» **Problem to solve**
From the listing below, pull out every line where the string "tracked" appears.

» **Recorded data**
——

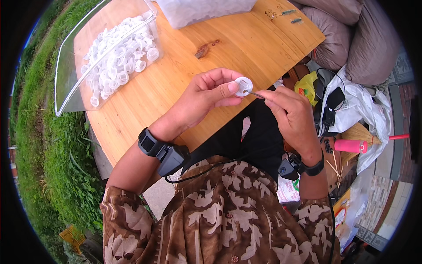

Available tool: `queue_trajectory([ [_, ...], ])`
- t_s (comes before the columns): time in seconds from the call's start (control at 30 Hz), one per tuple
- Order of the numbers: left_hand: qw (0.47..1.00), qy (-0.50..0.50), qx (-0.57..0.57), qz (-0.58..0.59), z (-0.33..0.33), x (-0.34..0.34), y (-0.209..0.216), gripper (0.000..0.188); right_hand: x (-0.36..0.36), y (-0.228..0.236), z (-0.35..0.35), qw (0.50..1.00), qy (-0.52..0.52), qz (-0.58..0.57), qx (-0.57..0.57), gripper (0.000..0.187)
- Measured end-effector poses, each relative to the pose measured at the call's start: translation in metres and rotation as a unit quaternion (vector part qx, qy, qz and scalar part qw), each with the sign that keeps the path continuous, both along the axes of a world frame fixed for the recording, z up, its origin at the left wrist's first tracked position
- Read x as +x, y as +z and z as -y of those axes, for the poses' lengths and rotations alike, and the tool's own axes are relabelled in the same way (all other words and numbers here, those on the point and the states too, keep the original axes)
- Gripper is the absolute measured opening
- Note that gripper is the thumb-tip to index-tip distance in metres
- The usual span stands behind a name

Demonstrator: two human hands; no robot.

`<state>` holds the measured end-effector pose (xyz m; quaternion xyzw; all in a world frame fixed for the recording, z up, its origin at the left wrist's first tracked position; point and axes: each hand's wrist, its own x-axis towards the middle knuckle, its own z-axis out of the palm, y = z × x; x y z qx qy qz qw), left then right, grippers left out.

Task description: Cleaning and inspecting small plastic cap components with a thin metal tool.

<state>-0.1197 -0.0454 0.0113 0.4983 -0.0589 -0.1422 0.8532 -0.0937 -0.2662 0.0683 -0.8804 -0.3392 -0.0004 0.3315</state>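
Between the thumb and fingers of my left hand [211, 90] is a small round white plastic part [243, 86], its flat face with slots turned toward me. My right hand [290, 108] pinches a thin dark metal tool [256, 94] whose tip meets the face of that part. Most of the tool is hidden inside my right fingers, so its kind does not show. Both hands are above the near right edge of the wooden table [176, 66]. To their left, a clear plastic bin [72, 70] lies with a heap of similar white parts [121, 55] in it.
A translucent tub [206, 9] stands at the table's far side. Small green pieces [292, 16] with thin wires lie at its far right corner. Stuffed sacks [373, 39], a white bag [378, 105], a broom [362, 134] and a pink cylinder [351, 146] crowd the right. Grass [57, 145] grows at left.
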Motion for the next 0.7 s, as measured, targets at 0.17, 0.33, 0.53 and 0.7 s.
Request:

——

» **Expected answer**
- Measured end-effector poses, each relative to the pose measured at the call's start: translation in metres and rotation as a unit quaternion (vector part qx, qy, qz and scalar part qw), each with the sign that keeps the path continuous, both along the axes of a world frame fixed for the recording, z up, its origin at the left wrist's first tracked position
`<state>` holds the measured end-effector pose (xyz m; quaternion xyzw; all in a world frame fixed for the recording, z up, its origin at the left wrist's first tracked position; point and axes: each hand's wrist, its own x-axis towards the middle knuckle, its own z-axis out of the palm, y = z × x; x y z qx qy qz qw), left then right, grippers left out.

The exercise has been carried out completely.